Isis Unveiled: Science (p.599-601) wrote:"The people of Pashai," says Marco Polo, the daring traveller of the thirteenth century, "are great adepts in sorceries and the diabolic arts." And his learned editor adds: "This Pashai, or Udyana, was the native country of Padma Sambhava, one of the chief apostles of lamaism, i.e., of Thibetan Buddhism, and a great master of enchantments. The doctrines of Sakya, as they prevailed in Udyana in old times, were probably strongly tinged with Sivaitic magic, and the Thibetans still regard the locality as the classic ground of sorcery and witchcraft."
The "old times" are just like the "modern times"; nothing is changed as to magical practices except that they have become still more esoteric and arcane, and that the caution of the adepts increases in proportion to the traveller's curiosity. Hiouen-Thsang says of the inhabitants: "The men . . . are fond of study, but pursue it with no ardor. The science of magical formulae has become a regular professional business with them." We will not contradict the venerable Chinese pilgrim on this point, and are willing to admit that in the seventh century some people made "a professional business" of magic; so, also, do some people now, but certainly not the true adepts. It is not Hiouen-Thsang, the pious, courageous man, who risked his life a hundred times to have the bliss of perceiving Buddha's shadow in the cave of Peshawer, who would have accused the holy lamas and monkish thaumaturgists of "making a professional business" of showing it to travellers. The injunction of Gautama, contained in his answer to King Prasenagit, his protector, who called on him to perform miracles, must have been ever present to the mind of Hiouen-Thsang. "Great king," said Gautama, "I do not teach the law to my pupils, telling them 'go, ye saints, and before the eyes of the Brahmans and householders perform, by means of your supernatural powers, miracles greater than any man can perform.' I tell them, when I teach them the law, 'Live, ye saints, hiding your good works, and showing your sins.' "
Struck with the accounts of magical exhibitions witnessed and recorded by travellers of every age who had visited Tartary and Thibet, Colonel Yule comes to the conclusion that the natives must have had "at their command the whole encyclopaedia of modern 'Spiritualists.' Duhalde mentions among their sorceries the art of producing by their invocations the figures of Laotsen and their divinities in the air, and of making a pencil write answers to questions without anybody touching it."
The former invocations pertain to religious mysteries of their sanctuaries; if done otherwise, or for the sake of gain, they are considered sorcery, necromancy, and strictly forbidden. The latter art, that of making a pencil write without contact, was known and practiced in China and other countries centuries before the Christian era. It is the A B C of magic in those countries.

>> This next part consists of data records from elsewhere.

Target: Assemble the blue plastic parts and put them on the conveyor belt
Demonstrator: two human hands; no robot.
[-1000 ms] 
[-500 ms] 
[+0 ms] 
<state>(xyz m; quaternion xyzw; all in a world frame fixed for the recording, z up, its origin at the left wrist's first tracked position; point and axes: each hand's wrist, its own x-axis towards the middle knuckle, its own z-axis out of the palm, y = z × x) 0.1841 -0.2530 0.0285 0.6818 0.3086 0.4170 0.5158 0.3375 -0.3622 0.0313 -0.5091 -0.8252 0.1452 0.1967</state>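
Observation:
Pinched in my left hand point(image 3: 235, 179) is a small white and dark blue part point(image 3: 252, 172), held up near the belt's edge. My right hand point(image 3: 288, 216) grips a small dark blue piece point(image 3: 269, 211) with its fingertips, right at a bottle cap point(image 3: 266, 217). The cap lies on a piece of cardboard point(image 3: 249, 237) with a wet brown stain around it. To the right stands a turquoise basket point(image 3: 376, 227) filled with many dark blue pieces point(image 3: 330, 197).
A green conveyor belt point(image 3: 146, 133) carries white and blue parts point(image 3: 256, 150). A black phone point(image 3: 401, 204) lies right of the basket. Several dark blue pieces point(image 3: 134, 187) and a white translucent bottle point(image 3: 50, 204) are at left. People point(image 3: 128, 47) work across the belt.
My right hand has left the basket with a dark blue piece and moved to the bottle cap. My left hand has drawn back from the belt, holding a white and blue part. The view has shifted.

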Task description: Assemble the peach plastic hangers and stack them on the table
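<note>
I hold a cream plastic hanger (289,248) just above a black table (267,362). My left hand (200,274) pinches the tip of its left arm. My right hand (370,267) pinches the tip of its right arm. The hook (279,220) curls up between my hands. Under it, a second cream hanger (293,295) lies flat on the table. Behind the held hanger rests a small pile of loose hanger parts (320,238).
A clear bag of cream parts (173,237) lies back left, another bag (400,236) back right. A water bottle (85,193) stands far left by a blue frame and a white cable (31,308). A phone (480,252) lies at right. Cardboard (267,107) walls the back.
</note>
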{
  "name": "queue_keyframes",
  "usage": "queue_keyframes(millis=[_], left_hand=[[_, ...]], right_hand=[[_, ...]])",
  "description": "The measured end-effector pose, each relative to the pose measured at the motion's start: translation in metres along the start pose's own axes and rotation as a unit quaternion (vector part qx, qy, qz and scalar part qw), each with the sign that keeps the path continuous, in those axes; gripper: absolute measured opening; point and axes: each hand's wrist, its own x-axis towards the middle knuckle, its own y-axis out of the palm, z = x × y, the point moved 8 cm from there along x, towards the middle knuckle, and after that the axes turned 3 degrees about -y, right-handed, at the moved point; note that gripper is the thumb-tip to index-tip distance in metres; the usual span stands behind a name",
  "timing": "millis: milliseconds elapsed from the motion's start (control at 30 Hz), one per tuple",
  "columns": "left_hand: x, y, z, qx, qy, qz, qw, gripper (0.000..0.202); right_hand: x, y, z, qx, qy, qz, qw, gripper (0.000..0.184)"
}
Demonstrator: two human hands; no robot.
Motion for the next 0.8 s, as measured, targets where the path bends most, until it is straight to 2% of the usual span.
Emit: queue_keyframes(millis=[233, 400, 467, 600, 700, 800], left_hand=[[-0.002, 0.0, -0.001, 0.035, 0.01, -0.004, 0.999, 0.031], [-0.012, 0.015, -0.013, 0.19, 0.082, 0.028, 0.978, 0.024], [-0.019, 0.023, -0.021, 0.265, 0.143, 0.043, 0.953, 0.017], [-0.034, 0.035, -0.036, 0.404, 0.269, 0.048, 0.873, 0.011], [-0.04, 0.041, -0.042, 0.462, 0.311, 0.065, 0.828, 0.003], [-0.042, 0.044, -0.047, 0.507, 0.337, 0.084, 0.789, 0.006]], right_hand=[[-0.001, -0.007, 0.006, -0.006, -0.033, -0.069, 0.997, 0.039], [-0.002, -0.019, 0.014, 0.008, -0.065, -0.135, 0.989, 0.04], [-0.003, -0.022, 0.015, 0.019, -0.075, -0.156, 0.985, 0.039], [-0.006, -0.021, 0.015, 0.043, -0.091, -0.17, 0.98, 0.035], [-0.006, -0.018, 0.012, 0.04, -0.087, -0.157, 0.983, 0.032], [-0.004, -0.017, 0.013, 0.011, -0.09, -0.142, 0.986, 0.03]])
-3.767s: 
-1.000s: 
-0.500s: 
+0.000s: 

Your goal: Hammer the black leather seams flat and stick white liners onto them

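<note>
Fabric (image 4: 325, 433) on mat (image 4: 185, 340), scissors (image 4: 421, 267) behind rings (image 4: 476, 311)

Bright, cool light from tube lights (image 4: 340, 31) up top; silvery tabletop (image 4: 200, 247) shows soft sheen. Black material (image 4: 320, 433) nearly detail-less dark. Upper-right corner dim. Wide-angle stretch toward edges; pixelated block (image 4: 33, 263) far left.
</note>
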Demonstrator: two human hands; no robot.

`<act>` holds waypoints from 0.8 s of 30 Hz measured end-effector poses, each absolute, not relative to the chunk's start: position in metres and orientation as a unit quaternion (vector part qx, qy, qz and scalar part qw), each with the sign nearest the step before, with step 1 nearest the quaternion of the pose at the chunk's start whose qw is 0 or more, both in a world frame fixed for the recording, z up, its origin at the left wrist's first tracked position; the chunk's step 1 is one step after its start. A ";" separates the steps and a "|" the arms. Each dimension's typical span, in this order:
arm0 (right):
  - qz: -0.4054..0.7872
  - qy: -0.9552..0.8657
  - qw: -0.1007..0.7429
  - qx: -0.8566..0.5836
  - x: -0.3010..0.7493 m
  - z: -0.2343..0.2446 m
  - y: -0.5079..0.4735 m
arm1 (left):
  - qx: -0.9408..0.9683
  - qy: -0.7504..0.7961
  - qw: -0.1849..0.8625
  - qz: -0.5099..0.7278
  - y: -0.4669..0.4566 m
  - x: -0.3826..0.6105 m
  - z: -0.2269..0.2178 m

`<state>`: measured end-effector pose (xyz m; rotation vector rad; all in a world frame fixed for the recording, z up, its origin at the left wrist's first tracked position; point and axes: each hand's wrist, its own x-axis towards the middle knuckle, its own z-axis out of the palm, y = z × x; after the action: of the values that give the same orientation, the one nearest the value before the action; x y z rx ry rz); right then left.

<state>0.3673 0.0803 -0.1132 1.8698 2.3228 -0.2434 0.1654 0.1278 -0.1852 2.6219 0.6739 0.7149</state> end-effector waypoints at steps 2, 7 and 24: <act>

When Hiouen-Thsang desired to adore the shadow of Buddha, it was not to "professional magicians" that he resorted, but to the power of his own soul-invocation; the power of prayer, faith, and contemplation. All was dark and dreary near the cavern in which the miracle was alleged to take place sometimes. Hiouen-Thsang entered and began his devotions. He made 100 salutations, but neither saw nor heard anything. Then, thinking himself too sinful, he cried bitterly, and despaired. But as he was going to give up all hope, he perceived on the eastern wall a feeble light, but it disappeared. He renewed his prayers, full of hope this time, and again he saw the light, which flashed and disappeared again. After this he made a solemn vow: he would not leave the cave till he had the rapture to see at last the shadow of the "Venerable of the Age." He had to wait longer after this, for only after 200 prayers was the dark cave suddenly "bathed in light, and the shadow of Buddha, of a brilliant white color, rose majestically on the wall, as when the clouds suddenly open, and, all at once, display the marvellous image of the 'Mountain of Light.' A dazzling splendor lighted up the features of the divine countenance. Hiouen-Thsang was lost in contemplation and wonder, and would not turn his eyes away from the sublime and incomparable object." Hiouen-Thsang adds in his own diary, See-yu-kee, that it is only when man prays with sincere faith, and if he has received from above a hidden impression, that he sees the shadow clearly, but he cannot enjoy the sight for any length of time.